Dr Ling Li Min, an infectious diseases physician at Mount Elizabeth Novena Hospital, recalls the experiences of two patients that she treated for HIV.
Both patients were reacting negatively to the side effects of their initial treatments. One had a severely abnormal liver function after being on treatment for a while, and the other had a severe reaction - including fever, rash and abnormal blood test results - within weeks of starting treatment.
Both individuals agreed to have further tests and to be monitored, said Dr Ling. It took their medical teams between four to six weeks to come up with new treatment regimens which were customised to themselves and what they could tolerate.
With that new lease of life, one of these individuals underwent an inspiring transformation, recalls Dr Ling.
"He changed his lifestyle, left his job, sought meaning and purpose in life and went to the jungles in Malaysia to help the disadvantaged," she said. "Once this person's condition stabilised and (he) had good immune recovery, he changed his life completely."
Dr Ling added that he was one of the most "determined, courageous, positive and resilient people" she has ever known.
Besides the options to optimise their treatment, people living with HIV in Singapore were also given a boost in their ability to manage their conditions.
In September, the Ministry of Health (MOH) added 16 ARVs to its Standard Drug List (SDL) of subsidised medications and Medication Assistance Fund, which allows patients who cannot afford these drugs to draw from it to help pay for them.
Subsidised patients who purchase subsidised drugs will be able to receive 50 to 75 per cent worth of subsidies.
This improves the accessibility and affordability of ARVs to many people living with HIV in Singapore. Previously, those living with HIV could receive help from the Medication Assistance Fund only on a case-by-case basis.
According to Dr Leong, the extended list of ARVs includes many drugs highly recommended by doctors.
MOH numbers have shown that by the end of 2019, there were 8,618 cases of HIV among Singapore residents, of whom 2,097 had passed away.
Medical advances and increased access to drugs now mean that HIV is no longer the death sentence it was once perceived to be. However, many people living with HIV still face the fear of being viewed with "disdain", said Dr Ling.
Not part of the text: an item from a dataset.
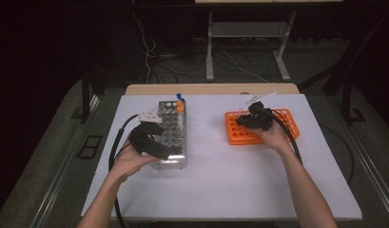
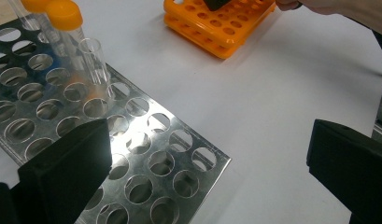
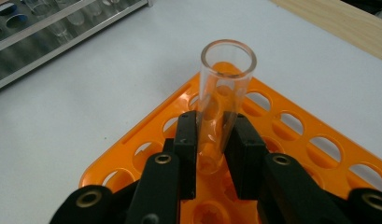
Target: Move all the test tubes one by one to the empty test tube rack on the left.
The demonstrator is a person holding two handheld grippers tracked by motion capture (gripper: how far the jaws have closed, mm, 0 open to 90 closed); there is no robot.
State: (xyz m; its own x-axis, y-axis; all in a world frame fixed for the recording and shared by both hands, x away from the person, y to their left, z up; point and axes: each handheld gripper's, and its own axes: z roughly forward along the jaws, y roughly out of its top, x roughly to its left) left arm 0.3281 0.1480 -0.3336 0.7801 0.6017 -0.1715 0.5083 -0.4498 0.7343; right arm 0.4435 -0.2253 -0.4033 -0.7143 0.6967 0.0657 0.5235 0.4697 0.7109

If this social stigma can be tackled and combined with the availability of ARVs, HIV can be eradicated, she added.
"ARVs can suppress HIV viral loads to being undetectable, meaning not transmissible. Combined with individuals at risk coming forward for regular testing and more public education to reduce social stigma, these efforts can help to end HIV/Aids collectively."
The Joint United Nations Programme on HIV/Aids (UNAIDS) has set a goal for the world to end the Aids epidemic by 2030.
This Tuesday (Dec 1) marks World Aids Day. People living with HIV can and should be leading full lives. It is important that they receive care and support within their immediate circle - their family, friends and community - as well as the wider public to helping them tackle HIV. This can encourage them to take the step towards the goal to ensure they seek and get the best possible care and treatment for themselves to carry on their daily lives with minimal side effects and achieving a good quality of life.
"(People living with HIV) have every right to love and be loved, have jobs, to lead, to have children, to make an impact on society," said Dr Ling. "By ensuring good access to treatment, supportive and holistic care, these individuals are empowered to stop HIV infection."